Only the lines from the one containing "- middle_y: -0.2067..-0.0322" through the end of the entries should be returned, exactly as they are, with the pictures omitted.

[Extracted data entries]
-------------------------

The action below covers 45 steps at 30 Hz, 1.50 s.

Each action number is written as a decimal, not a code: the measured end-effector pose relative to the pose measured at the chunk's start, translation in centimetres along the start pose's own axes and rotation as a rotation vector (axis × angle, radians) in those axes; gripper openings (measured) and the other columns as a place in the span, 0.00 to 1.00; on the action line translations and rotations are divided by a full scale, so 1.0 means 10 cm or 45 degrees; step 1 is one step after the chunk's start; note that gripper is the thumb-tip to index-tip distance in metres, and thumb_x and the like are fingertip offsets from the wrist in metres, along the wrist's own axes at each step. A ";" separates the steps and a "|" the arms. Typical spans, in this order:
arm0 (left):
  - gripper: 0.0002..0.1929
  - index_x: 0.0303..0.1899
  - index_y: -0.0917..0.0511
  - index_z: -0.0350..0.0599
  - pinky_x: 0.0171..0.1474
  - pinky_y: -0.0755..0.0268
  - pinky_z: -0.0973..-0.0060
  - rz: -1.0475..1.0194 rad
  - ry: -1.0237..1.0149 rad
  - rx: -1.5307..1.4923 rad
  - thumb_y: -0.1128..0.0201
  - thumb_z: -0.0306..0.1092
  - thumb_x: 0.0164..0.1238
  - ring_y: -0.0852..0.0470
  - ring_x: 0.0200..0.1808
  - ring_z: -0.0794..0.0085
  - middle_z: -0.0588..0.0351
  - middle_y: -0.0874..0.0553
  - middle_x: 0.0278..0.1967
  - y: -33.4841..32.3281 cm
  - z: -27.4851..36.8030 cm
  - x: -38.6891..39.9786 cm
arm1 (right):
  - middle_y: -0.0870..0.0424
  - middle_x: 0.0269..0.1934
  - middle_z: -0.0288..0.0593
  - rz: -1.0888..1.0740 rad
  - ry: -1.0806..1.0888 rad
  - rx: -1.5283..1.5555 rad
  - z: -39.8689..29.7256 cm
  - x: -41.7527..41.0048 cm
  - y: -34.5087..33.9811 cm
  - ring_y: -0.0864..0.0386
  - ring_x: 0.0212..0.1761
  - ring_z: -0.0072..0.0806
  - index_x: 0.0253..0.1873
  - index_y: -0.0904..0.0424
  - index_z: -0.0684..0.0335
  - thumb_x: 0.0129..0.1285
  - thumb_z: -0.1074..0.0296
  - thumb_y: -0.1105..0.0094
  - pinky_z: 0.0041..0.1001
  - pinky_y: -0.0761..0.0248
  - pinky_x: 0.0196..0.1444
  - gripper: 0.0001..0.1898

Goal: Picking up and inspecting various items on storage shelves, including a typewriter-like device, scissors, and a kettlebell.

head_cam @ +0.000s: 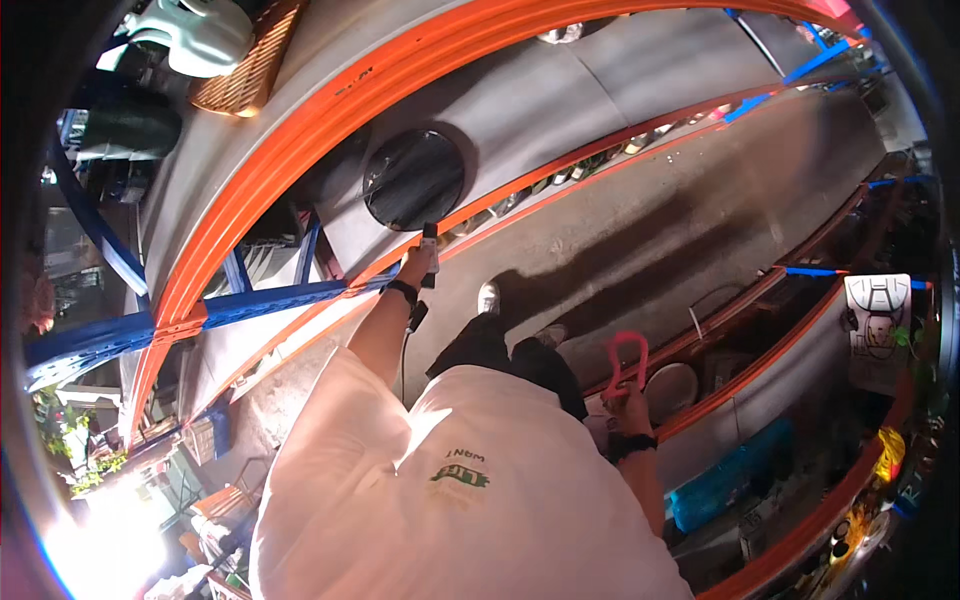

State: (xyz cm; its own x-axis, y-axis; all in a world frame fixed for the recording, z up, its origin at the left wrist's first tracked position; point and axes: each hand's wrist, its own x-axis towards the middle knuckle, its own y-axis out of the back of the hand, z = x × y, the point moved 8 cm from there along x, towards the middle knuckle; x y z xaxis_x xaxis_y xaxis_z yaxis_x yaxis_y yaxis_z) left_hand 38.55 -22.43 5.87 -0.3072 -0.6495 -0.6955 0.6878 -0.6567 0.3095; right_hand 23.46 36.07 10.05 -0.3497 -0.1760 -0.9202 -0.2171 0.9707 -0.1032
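My left hand [415, 264] is closed around a small black-and-white hand-held object [429, 253], whose exact kind I cannot tell. It is at the front of the shelf rack, close to an orange shelf beam [465, 212]. Behind it, a round black disc [414, 180] lies on a grey shelf board [540, 112]. On the other side of my body, my right hand [630, 409] grips a pinkish-red looped object [628, 356], blurred. A pale round item [672, 391] sits on the lower shelf beside that hand.
Racks with orange beams and blue uprights [247, 309] flank a concrete aisle [600, 240]. At upper left are a white plastic item [202, 37] and a brown slatted piece [251, 64]. A turquoise wrapped bundle [731, 476] lies on the right rack. Bright light glares at lower left.
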 end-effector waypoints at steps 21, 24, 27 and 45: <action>0.19 0.54 0.32 0.43 0.41 0.22 0.66 0.144 -0.259 -0.418 0.46 0.23 0.59 0.18 0.41 0.58 0.47 0.21 0.45 -0.03 1.08 1.75 | 0.28 0.24 0.34 0.351 -0.091 -0.084 0.64 -0.78 -0.49 0.29 0.24 0.21 0.44 0.23 0.62 0.68 0.58 0.58 0.27 0.28 0.26 0.16; 0.21 0.49 0.27 0.35 0.48 0.26 0.65 0.282 -0.208 -0.125 0.43 0.29 0.51 0.18 0.46 0.56 0.44 0.19 0.47 0.10 1.23 1.66 | 0.30 0.21 0.33 0.425 -0.030 -0.185 0.75 -0.72 -0.43 0.31 0.21 0.20 0.44 0.23 0.61 0.68 0.58 0.58 0.26 0.30 0.24 0.16; 0.21 0.48 0.25 0.34 0.52 0.28 0.63 0.423 -0.281 0.240 0.42 0.34 0.51 0.20 0.50 0.52 0.39 0.21 0.51 0.14 1.48 1.41 | 0.31 0.20 0.32 0.356 0.023 -0.065 0.75 -0.69 -0.50 0.32 0.20 0.20 0.44 0.22 0.61 0.68 0.58 0.59 0.26 0.33 0.23 0.16; 0.34 0.39 0.20 0.47 0.24 0.46 0.83 -1.127 0.245 0.689 0.61 0.70 0.65 0.34 0.19 0.85 0.70 0.28 0.18 -0.94 1.07 -0.71 | 0.29 0.22 0.33 -0.383 0.858 -0.720 -1.41 -0.19 -3.28 0.31 0.22 0.21 0.45 0.24 0.64 0.68 0.63 0.53 0.23 0.38 0.25 0.12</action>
State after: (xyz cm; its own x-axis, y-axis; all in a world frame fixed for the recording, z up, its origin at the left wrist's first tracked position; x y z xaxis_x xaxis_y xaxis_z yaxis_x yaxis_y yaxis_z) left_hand 27.23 -15.75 14.86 -0.4138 0.1857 -0.8912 -0.1301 -0.9810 -0.1439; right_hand 18.41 2.26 20.47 -0.6236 -0.6375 -0.4524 -0.7346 0.6758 0.0603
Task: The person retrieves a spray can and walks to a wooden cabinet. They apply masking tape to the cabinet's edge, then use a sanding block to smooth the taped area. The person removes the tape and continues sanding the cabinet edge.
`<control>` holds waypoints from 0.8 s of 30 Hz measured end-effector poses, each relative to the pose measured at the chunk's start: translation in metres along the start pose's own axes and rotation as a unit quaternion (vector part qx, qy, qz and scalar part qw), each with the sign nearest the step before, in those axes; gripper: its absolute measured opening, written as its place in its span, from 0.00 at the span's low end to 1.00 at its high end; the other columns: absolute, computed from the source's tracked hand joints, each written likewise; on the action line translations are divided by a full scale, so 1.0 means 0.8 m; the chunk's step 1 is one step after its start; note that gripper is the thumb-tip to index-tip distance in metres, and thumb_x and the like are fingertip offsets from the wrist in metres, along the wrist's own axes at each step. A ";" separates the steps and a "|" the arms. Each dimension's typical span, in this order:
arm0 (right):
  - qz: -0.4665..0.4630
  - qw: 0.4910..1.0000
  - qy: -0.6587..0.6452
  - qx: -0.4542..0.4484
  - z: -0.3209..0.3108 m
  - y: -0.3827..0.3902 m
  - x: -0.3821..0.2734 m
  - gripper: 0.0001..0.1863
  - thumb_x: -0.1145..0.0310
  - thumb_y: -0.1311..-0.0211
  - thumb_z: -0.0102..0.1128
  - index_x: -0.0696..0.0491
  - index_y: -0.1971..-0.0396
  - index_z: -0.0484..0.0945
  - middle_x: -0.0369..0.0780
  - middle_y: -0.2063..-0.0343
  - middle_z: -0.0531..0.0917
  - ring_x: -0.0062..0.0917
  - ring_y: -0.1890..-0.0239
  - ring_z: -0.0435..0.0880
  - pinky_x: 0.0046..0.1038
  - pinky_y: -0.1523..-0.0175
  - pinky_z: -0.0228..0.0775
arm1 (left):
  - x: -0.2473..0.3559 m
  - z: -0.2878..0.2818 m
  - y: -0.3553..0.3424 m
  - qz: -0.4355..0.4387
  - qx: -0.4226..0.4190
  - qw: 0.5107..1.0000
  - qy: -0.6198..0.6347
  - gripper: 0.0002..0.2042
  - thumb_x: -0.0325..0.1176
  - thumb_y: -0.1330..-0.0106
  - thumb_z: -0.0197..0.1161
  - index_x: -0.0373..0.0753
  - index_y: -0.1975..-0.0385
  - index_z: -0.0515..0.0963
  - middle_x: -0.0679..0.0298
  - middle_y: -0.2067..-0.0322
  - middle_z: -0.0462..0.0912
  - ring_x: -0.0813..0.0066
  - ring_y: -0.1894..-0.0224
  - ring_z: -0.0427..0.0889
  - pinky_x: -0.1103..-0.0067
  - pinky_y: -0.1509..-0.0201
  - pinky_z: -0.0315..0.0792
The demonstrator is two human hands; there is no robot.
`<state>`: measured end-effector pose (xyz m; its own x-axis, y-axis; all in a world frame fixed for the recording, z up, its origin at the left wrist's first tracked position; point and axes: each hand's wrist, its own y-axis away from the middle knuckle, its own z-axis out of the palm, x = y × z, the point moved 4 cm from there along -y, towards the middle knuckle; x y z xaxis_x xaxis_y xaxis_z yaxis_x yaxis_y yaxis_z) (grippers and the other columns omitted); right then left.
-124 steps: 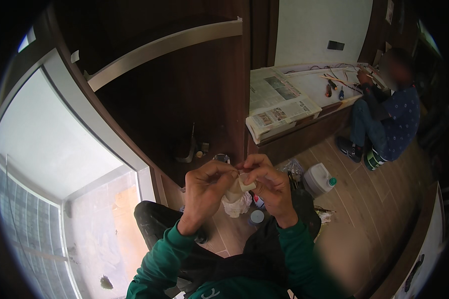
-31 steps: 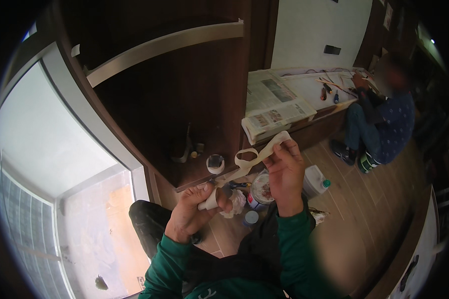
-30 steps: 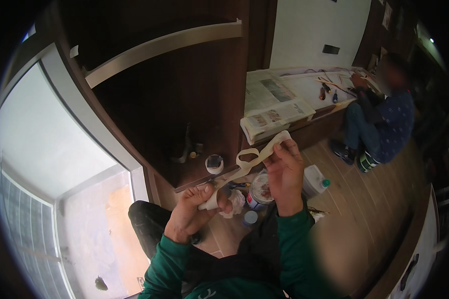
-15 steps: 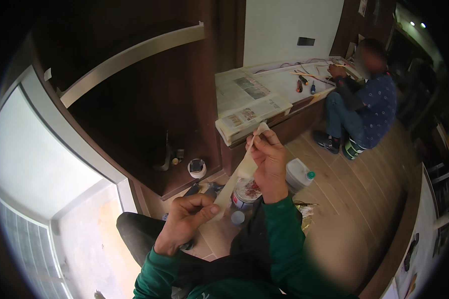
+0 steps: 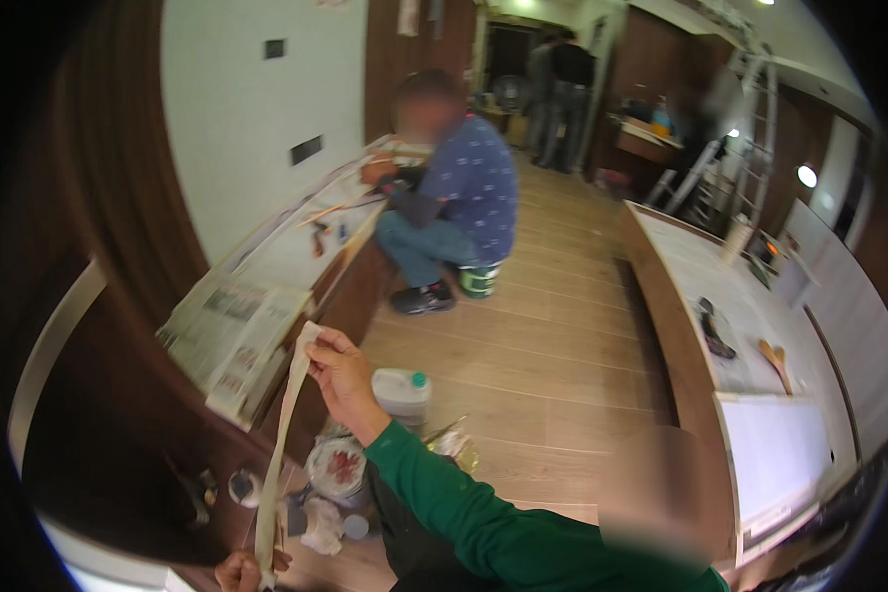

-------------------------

**TASK RESPONSE**.
  - middle_y: -0.2067..-0.0322
  - middle_z: -0.0462..0.0912
  - ring_x: -0.0813..0.0066
  - ring_y: -0.1894..-0.0224
  - ring_z: -0.0427..0.0889
  - pinky_x: -0.1103..-0.0067
  - pinky_y: -0.1509..-0.0201
  - pinky_z: -0.0315..0.0792
The demonstrator is two human hands; there is no robot.
`<state>`: measured end-effector pose (xyz m; its own x-axis, y-axis; all in a world frame fixed for the recording, z up, its origin at the left wrist's first tracked position; point and axes: each hand's wrist, its own y-axis away from the middle knuckle, its own z-axis out of the palm, x = y × z, the point moved 4 cm from there along -y, towards the middle knuckle; x y z xaxis_x xaxis_y xaxis_z yaxis_x yaxis_y yaxis_z) (grippers and the other columns omitted); right then left.
-124 steps: 
-31 steps: 
-30 steps: 
-15 steps: 
+0 steps: 

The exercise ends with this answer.